You should fill the rest of the collector.streams.sink section according to your selection as a sink.

To use stdout as a sink comment everything in the collector.streams.sink but collector.streams.sink.enabled which should be set to stdout.

Setting the domain name

Set the cookie name using the collector.cookie.name setting.

Setting the domain name in collector.cookie.domain can be useful if you want to make the cookie accessible to other applications on your domain. In our example above, for example, we’ve setup the collector on collector.snplow.com. If we do not set a domain name, the cookie will default to this domain. However, if we set it to .snplow.com, that cookie will be accessible to other applications running on *.snplow.com.

Please, refer to RFC 6265 for the domain matching rules.

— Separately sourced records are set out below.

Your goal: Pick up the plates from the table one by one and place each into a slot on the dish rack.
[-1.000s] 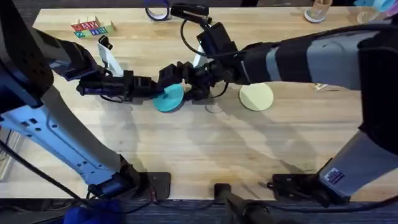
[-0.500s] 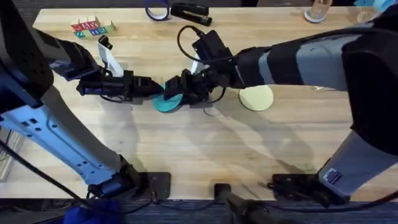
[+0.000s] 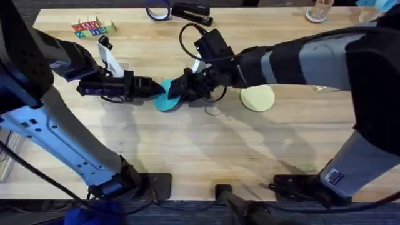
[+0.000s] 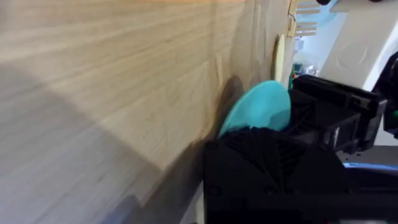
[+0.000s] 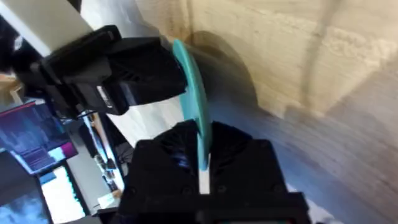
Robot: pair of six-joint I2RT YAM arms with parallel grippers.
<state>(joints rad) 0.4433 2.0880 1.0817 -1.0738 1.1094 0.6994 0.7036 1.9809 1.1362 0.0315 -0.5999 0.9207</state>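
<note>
Teal plate (image 3: 167,99) sitting table (image 3: 187,150) centre. Right gripper (image 3: 177,90) gripping its 3 o'clock rim; left gripper (image 3: 157,89) pinching 9 o'clock rim. Yellow-green plate (image 3: 257,97) lying at 3 o'clock.

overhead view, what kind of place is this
Probably a robotics lab or test bench: two arms work over a plank table, with stray props on it, a tape ring, toy blocks, a stapler.

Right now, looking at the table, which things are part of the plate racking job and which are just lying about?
Part of the job:
round teal-blue plastic plate, held on edge between both grippers
round pale yellow-green plastic plate, flat on the light wooden table

Lying about:
dark blue tape ring
black stapler
small coloured blocks
</note>
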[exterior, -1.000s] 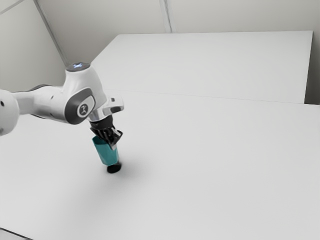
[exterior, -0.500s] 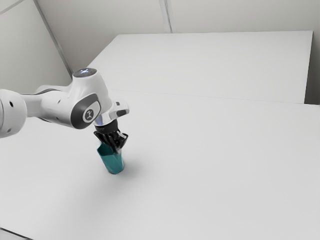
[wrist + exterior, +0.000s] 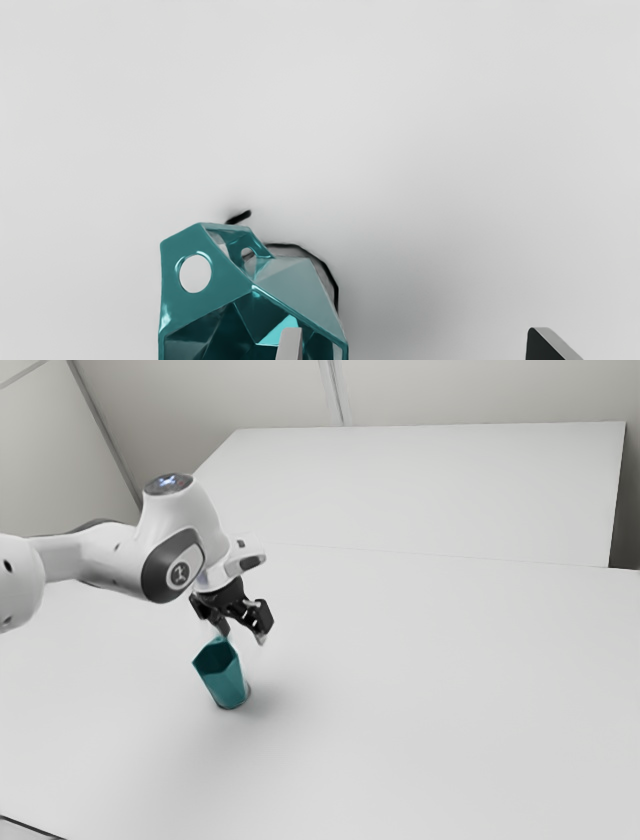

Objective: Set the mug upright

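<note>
Exterior view, teal mug (image 3: 228, 684), arm (image 3: 98, 552), small round logo (image 3: 180, 574)

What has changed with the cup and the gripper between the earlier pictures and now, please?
The cup has come down and slightly toward the exterior view's right since the first picture, and now rests on the table. The gripper has let it go: its fingers opened, and the hand rose a little. The cup's open end still faces up.
</note>
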`<state>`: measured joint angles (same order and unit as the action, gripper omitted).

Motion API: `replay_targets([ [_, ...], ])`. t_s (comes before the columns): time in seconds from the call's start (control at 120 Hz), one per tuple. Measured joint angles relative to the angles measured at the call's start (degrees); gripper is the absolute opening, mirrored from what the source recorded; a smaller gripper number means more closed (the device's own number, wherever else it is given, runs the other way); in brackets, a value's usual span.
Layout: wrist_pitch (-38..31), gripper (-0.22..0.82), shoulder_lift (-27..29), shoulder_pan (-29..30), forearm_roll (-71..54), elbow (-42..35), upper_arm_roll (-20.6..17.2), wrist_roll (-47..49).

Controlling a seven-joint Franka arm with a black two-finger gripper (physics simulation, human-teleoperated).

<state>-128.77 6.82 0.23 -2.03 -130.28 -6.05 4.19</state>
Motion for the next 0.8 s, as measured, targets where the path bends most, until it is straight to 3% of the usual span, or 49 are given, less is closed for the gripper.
replay_targets([
  [0.208,8.69,0.54,-0.74,0.11,0.22,9.62,-0.10,0.44],
  [0.558,28.01,0.57,-7.07,0.58,0.19,31.43,0.46,0.93],
  [0.8,37.11,0.58,-8.13,1.09,-0.45,39.60,0.93,1.16],
])
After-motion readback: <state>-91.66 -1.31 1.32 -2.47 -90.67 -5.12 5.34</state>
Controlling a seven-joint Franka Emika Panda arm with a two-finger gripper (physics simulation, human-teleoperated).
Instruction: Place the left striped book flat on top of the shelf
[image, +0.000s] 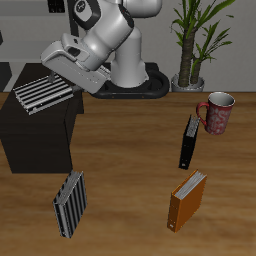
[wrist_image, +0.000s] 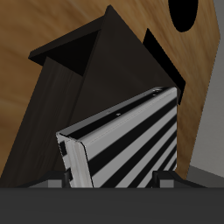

Setting the cookie duration

The cookie expiration duration is set in collector.cookie.expiration. If no value is provided, cookies set the default to expire after one year (i.e. 365 days). If you don’t want to set a third party cookie at all it could be disabled by setting collector.cookie.enabled to false. Alternatively, it could be achieved if collector.cookie.expiration is set to 0 (from version 0.4.0).

Additional configuration options

There are a number of other options which should be set at your discretion based on your needs:

  • collector.p3p allows you to configure a P3P header
  • collector.crossDomain allows you to configure a cross domain policy
  • collector.doNotTrackCookie lets you specify a first-party cookie the Scala Stream Collector will be checking against. If it is present in the incoming requests, the collector will ignore them.
  • collector.redirectMacro allows you to template your redirect URL
  • collector.rootResponse allows you to customize what the collector sends back when the / route is reached

Custom & default redirect paths

Changelog

v2.0.0 – Default redirect path set to false by default (enableDefaultRedirect = false)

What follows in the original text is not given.